Bengaluru, Feb 21 (IANS) A spat broke out in India’s civil aviation sector on Sunday with the Tatas-funded twin carriers and older airlines arguing over whether the 5/20 rule should be retained or relaxed in the new aviation policy.
Hours after Tata Sons chairman emeritus Ratan Tata, in a tweet, favoured waiver of the 5/20 rule, which mandates five years experience and 20 aircraft fleet to qualify to fly abroad, budget carrier SpiceJet chairman Ajay Singh joined issue, seeking it be retained.
“It is sad to see incumbent (old) airlines lobbying for protection and preferential treatment for themselves against the new airlines, which have been formed in full compliance with prevailing government policy and providing air transport to Indian citizens in line with the dream of ‘New India’,” tweeted Tata.
In rebuttal, Ajay Singh said: “All of us were asked to serve our great country before we got profitable rights to fly abroad. We served with great pride. What is wrong if these two foreign-controlled airlines are also asked to serve India before being allowed to fly international?”
Tata Sons-funded full-fledged airline Vistara with nine planes and budget carrier AirAsia India with six aircraft are opposed to the 5/20 rule, as they both are less than two years old and hence not eligible to operate international flights.
Vistara is a joint venture with Singapore Airlines, while AirAsia India is a tri venture with Air Asia Berhard of Malaysia and Arun Bhatia’s Telstra.
Noting that lobbying for discriminating policies between old and new airlines was reminiscent of the protectionist and monopolistic pressures by vested interest entities which seem to fear competition, Tata lamented that such moves held back progress in India compared to open economies that thrived on competition abroad.
“The call for a new open market economy in India will promote growth in an open market based on competitiveness and not from self interest-based protectionism,” Tata said in his message posted on his Twitter account.
His observations came at a time when the Narendra Modi government is seized of the contentious issue on the civil aviation ministry’s draft policy and response it got from stakeholders in the sunrise sector.
“Tata, whom we respect greatly, should in fact urge these airlines in which his group is a shareholder, to serve India willingly before being allowed to fly international,” Singh observed, claiming that Vistara and AirAsia India undertook to follow the 5/20 rule before obtaining a licence though they were opposing it now.

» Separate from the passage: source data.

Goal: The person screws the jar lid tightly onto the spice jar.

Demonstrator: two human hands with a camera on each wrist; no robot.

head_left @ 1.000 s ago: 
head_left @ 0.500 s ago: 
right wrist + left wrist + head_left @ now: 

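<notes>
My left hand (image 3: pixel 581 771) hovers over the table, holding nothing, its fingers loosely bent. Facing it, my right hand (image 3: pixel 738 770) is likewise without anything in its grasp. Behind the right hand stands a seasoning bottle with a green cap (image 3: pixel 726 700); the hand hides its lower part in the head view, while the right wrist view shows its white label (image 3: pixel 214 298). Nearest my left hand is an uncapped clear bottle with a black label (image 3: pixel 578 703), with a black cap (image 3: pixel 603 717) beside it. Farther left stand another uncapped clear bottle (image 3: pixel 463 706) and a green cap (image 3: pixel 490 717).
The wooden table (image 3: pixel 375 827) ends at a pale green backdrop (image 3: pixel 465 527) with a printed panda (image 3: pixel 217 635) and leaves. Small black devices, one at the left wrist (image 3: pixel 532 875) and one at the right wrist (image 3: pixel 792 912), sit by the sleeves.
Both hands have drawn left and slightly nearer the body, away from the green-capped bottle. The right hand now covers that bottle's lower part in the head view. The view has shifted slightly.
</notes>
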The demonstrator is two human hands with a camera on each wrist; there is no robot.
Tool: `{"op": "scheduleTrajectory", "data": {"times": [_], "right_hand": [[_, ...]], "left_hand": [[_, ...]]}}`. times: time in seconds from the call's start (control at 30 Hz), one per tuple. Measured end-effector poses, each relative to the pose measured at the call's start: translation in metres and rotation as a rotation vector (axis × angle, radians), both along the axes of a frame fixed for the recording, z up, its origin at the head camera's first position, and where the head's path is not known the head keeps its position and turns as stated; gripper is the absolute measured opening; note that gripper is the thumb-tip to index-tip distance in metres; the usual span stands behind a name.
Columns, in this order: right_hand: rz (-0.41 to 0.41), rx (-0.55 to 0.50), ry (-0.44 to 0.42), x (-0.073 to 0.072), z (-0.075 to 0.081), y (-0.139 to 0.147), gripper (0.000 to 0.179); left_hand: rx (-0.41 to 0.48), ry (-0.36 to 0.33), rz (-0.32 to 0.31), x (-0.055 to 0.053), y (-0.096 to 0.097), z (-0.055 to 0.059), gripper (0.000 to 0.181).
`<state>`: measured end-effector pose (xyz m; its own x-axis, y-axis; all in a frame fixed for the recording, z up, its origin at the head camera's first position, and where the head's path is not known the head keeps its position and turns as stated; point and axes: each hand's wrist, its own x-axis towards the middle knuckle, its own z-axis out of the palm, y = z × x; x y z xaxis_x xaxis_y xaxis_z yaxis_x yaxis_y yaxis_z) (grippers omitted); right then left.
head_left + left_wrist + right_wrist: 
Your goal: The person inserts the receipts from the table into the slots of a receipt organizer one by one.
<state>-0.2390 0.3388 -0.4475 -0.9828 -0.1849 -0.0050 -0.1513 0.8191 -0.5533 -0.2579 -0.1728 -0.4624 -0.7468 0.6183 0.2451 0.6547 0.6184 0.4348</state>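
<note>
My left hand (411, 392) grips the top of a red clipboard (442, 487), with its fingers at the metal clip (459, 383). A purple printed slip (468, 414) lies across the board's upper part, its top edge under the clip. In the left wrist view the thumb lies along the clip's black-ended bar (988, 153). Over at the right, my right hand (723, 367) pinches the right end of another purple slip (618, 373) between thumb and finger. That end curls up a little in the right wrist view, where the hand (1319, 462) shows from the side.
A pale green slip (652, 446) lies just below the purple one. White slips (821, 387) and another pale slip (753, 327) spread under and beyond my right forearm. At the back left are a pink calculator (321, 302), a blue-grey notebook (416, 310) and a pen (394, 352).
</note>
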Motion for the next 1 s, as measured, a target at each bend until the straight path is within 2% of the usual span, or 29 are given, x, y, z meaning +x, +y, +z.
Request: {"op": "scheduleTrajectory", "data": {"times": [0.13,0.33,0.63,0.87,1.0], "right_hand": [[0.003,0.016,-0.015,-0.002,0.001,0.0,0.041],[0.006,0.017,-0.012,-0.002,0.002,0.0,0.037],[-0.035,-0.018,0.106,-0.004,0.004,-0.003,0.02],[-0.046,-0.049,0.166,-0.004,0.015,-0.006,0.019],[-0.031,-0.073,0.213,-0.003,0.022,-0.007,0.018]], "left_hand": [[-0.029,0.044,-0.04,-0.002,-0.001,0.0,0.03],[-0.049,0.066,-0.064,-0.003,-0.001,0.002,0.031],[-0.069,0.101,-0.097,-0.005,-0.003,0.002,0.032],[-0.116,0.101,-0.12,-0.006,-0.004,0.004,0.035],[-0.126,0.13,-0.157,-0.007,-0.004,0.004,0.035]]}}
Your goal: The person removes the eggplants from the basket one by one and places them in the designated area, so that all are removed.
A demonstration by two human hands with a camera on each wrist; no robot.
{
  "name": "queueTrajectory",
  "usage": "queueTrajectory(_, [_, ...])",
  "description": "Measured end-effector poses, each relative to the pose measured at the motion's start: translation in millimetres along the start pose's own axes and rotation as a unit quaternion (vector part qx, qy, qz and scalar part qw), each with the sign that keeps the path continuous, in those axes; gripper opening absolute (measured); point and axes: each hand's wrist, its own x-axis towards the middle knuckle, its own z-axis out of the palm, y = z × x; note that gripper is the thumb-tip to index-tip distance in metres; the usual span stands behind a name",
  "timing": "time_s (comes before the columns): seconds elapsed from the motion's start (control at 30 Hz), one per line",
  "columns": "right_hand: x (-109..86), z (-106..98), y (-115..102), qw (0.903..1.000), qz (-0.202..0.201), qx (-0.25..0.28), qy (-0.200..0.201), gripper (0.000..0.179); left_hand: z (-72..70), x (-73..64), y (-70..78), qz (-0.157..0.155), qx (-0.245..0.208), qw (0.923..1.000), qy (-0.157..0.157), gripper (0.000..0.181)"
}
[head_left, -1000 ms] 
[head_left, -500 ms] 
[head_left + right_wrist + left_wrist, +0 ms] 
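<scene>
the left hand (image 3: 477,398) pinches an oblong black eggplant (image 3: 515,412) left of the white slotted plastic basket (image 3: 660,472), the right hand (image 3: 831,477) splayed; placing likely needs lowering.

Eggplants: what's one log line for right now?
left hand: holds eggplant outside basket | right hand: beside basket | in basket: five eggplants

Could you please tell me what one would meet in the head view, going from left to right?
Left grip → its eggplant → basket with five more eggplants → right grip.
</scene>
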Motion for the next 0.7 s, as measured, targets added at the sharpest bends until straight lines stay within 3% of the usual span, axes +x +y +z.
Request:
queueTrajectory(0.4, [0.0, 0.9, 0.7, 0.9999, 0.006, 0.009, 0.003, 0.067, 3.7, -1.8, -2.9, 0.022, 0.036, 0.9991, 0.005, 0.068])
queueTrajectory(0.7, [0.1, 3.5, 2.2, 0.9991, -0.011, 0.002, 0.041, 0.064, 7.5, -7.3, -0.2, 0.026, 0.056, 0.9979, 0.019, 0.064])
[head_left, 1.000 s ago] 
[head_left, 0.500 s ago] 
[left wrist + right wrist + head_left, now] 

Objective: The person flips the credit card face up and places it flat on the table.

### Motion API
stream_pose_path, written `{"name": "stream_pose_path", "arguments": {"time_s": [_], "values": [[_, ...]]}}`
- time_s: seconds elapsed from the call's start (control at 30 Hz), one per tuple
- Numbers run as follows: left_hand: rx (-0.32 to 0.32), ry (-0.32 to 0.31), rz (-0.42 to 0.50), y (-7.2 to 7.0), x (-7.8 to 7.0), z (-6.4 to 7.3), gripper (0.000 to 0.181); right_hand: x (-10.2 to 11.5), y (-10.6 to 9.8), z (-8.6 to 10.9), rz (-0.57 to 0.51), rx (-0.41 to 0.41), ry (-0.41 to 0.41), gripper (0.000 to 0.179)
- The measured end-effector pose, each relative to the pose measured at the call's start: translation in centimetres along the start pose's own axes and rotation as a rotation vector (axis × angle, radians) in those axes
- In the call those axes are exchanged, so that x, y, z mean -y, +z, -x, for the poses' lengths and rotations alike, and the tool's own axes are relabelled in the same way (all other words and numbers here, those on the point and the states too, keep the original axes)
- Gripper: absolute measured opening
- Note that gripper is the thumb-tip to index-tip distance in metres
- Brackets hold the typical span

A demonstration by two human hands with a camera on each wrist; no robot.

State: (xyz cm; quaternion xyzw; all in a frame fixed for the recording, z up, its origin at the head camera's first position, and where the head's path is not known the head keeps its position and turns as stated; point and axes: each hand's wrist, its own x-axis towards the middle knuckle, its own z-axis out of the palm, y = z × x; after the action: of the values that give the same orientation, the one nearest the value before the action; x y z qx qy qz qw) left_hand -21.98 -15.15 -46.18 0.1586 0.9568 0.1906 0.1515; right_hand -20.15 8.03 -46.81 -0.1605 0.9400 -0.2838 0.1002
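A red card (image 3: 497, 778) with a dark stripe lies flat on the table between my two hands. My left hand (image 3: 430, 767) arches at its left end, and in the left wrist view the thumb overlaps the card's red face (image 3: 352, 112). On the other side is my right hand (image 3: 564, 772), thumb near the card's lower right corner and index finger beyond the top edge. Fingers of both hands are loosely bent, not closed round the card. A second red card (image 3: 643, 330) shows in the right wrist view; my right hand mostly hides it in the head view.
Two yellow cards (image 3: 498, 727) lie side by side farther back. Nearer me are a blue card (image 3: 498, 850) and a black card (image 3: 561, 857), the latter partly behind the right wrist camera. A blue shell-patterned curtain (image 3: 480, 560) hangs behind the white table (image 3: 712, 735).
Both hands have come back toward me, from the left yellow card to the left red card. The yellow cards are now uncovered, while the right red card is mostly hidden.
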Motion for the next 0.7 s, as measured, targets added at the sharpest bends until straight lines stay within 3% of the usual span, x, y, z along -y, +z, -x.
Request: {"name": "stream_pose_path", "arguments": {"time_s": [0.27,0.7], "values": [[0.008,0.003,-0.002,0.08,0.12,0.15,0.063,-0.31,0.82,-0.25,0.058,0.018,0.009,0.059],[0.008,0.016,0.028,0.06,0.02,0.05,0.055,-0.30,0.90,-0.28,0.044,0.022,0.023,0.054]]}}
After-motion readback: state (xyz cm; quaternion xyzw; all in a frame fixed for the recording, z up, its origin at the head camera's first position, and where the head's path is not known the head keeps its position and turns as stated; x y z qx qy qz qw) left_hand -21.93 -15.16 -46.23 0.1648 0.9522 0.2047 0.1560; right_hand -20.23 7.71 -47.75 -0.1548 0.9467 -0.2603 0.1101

Applauding Civil Aviation Minister Ashok Gajapathi Raju and his ministry for considering the removal of the controversial 5/20 rule, Tata said he hoped the new policy would be free of discrimination and protectionism so that Indian aviation could grow for the benefit of consumer and common man and not to even the interests of select beneficiaries.
Tata’s tweet follows a representation by the Federation of Indian Airlines (FIA) comprising Jet Airways, SpiceJet, IndiGo and GoAir to Minister of State in the PMO Jitendra Singh on retaining the 5/20 norm, auctioning of additional seats to foreign carriers among other issues.
Stating that Vistara and AirAsia India were controlled by their foreign parents, Singh said their holdings in both the joint ventures of Tatas were in violation of the Indian laws that require airlines to be effectively controlled by Indian shareholders.
“Tata should urge both the airlines to follow Indian laws in letter and spirit,” Singh said, adding no country the world over, including Singapore and Malaysia, allows its airlines to be controlled by foreign airlines.
“If Indian airlines like SpiceJet and Indigo are not allowed in these countries, why should they be allowed to control airlines in India?” he asked.
The spat came to the fore three days after Home Minister Rajnath Singh on February 18 chaired a high-profile meeting to discuss the proposed aviation policy, amid hectic lobbying by domestic carriers for a level-playing field vis a vis foreign players, and demands for continuing the norms to fly overseas.
Among the seven main scheduled airlines in the country, only four meet the requirements — Air India, Jet Airways, SpiceJet and IndiGo. The three others — GoAir, Vistara and AirAsia India — are not eligible under the present norms.
At the same time, several aviation research institutions such as the Centre for Asia Pacific Aviation, have described the rule as being damaging, discriminatory and anti-competition, besides preventing carriers from optimal fleet utilisation and expansion.